Search this blog

Loading...

Monday, June 16, 2014

Bonus round: languages, metaprogramming and terseness

People always surprise me. I didn't expect a lot out of my latest post but instead it spawned many very interesting comments and discussion over twitter and a few Reddit threads.

I didn't want to talk about languages really, I did so already a lot in the past, I wanted to make a few silly examples to the point of why we code in C++ and what could be needed to move us out of it (and only us, gamedevs, system, low-level, AAA console guys, not in general the programming world which often already ditched C++ and sometimes is even perfectly ok with OO) but instead I got people being really passionate about languages and touting the merits of D, Rust, Julia (or even Nimrod and Vala).

Also to my surprise I didn't get any C++ related flame, nobody trying really to prove that C++ was the best possible given the constraints or arguing the virtues of OO and so on, it really seems most agree today and we're actually ready and waiting for the switch!

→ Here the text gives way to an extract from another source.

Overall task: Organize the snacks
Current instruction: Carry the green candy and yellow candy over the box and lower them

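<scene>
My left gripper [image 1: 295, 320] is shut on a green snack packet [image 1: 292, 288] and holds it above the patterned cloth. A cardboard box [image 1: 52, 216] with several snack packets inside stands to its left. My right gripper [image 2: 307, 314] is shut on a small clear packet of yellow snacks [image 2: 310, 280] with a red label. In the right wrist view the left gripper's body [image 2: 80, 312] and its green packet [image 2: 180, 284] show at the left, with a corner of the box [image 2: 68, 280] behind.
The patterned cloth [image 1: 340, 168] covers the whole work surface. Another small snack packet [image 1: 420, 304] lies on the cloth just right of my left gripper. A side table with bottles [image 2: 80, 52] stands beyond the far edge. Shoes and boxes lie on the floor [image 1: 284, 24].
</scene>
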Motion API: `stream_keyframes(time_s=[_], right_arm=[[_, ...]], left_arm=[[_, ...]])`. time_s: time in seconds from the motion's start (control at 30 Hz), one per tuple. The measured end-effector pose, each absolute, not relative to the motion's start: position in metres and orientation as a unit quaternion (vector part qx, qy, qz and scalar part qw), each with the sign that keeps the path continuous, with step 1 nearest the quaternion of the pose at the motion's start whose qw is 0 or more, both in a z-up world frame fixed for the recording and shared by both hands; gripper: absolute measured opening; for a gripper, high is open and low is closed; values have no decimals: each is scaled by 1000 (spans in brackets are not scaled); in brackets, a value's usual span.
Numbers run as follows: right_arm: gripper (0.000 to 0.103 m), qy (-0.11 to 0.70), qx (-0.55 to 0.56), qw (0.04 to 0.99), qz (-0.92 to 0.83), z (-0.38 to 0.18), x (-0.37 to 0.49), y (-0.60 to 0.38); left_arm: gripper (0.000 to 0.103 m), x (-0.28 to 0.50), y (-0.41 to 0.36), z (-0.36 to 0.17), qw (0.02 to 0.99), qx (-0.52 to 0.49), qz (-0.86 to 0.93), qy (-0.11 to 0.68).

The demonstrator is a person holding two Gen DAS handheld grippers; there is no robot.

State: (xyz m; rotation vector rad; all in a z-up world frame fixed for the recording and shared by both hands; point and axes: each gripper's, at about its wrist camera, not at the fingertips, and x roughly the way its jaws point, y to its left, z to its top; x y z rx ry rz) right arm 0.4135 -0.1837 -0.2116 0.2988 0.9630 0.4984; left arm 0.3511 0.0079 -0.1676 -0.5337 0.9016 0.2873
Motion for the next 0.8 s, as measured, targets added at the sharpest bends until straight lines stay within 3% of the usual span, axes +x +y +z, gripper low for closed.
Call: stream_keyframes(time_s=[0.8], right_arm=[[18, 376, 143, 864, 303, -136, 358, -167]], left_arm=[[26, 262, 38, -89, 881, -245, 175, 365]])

Anyhow, I wanted to write an addendum to the post because it's related to the humanistic POV I tried to make, talking about language design.

- Beauty and terseness

Some people started talking about meta-programming and in general expressiveness and terseness. I wanted to offer a perspective on how I see some language concepts in terms of what I do.

In theory, beauty in programming is simplicity and expressiveness, and terseness. To a degree programming itself can be seen as data compression, so the more powerful our statements are, the more they express, the more they compress, the better.
But obviously this analogy goes only so far, as we wouldn't consider programming in a LZ-compressed code representation to be beautiful, even if it would be truly be more terse (and it would be a form of meta-programming, even).

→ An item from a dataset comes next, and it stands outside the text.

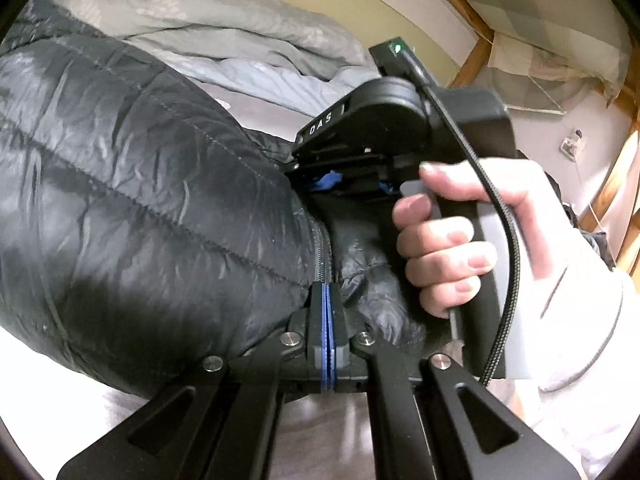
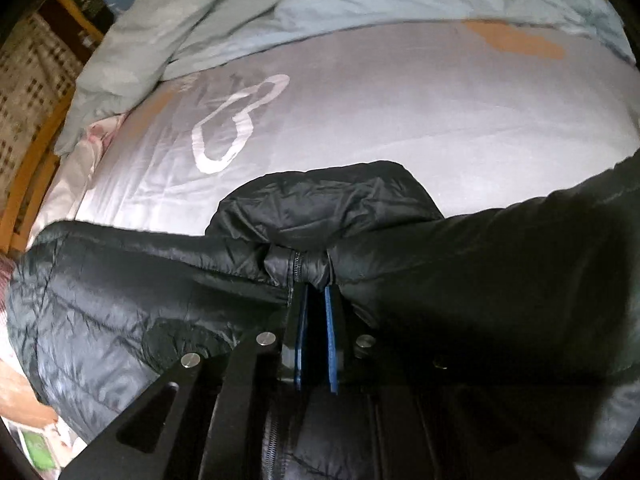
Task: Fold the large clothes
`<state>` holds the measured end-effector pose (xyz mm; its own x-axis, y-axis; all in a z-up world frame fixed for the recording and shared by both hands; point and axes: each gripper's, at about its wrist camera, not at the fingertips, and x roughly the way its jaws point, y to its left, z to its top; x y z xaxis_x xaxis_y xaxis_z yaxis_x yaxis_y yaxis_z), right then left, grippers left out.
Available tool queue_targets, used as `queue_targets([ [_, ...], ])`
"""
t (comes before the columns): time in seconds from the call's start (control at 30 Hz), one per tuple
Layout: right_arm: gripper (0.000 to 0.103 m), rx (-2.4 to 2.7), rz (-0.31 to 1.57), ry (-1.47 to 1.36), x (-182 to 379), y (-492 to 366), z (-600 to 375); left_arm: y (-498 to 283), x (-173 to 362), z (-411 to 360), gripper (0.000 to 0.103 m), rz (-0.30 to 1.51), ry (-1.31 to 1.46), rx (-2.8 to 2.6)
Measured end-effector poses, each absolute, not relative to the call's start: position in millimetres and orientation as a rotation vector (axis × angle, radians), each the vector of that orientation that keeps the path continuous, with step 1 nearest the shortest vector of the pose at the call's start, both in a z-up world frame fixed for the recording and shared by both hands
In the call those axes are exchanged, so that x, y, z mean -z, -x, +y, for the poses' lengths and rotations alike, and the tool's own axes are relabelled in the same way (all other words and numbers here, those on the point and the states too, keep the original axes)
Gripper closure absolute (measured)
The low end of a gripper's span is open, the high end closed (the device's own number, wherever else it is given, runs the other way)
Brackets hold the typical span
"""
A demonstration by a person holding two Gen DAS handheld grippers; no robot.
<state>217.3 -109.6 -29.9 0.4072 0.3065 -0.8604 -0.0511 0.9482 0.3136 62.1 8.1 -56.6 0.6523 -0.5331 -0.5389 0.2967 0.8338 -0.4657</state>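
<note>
Where the left wrist view begins at its left edge, one black quilted puffer jacket fills the frame, its shiny padded panels bulging over a pale grey bed sheet. At bottom centre the left gripper has its two blue-padded fingers pressed fully together at the jacket's zipper edge; whether any cloth is nipped between them cannot be told. Further right, a person's bare hand in a pale sleeve grips the handle of the right gripper, seen from behind with a black braided cable looping down. Its tips sink into the jacket out of sight.

Moving to the right wrist view, the same single jacket stretches across the lower half, lying on the sheet, which carries a white looping print. A crumpled light blue duvet lies along the top. In the middle the right gripper is clamped on a bunched fold of the jacket at the zipper, its two blue pads nearly closed around it.

Only the left view shows the hand, sleeve and cable. Only the right view shows the pinched fold and the print. Two grippers in all.
</note>
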Motion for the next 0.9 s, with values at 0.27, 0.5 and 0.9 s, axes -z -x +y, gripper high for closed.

That's obviously because programming languages are not only made to be expressive, but also understandable by the meat bags that type them in, so there are trade-offs. And I think we have to be very cautious with them.

Take meta-programming for example, it allows truly beautiful constructions, the ability of extending your language semantics and adapting it to your domain, all the way to embedded DSLs and the infamous homoiconicity dear to lispers. 
But as a side effect, the most you dabble in that, the more your language statements lose meaning in isolation (to the lisp extreme where there is almost no syntax to carry any meaning), and that's not great.

There might be some contexts where a team can accept to build upon a particular framework of interpretation of statements, and they get trained in it and know that in this context a given statement has a given meaning.
To a degree we all need to get used to a codebase before really understanding what's going on, but it is a very hard trade the one that adds burden to the mental model of what things mean.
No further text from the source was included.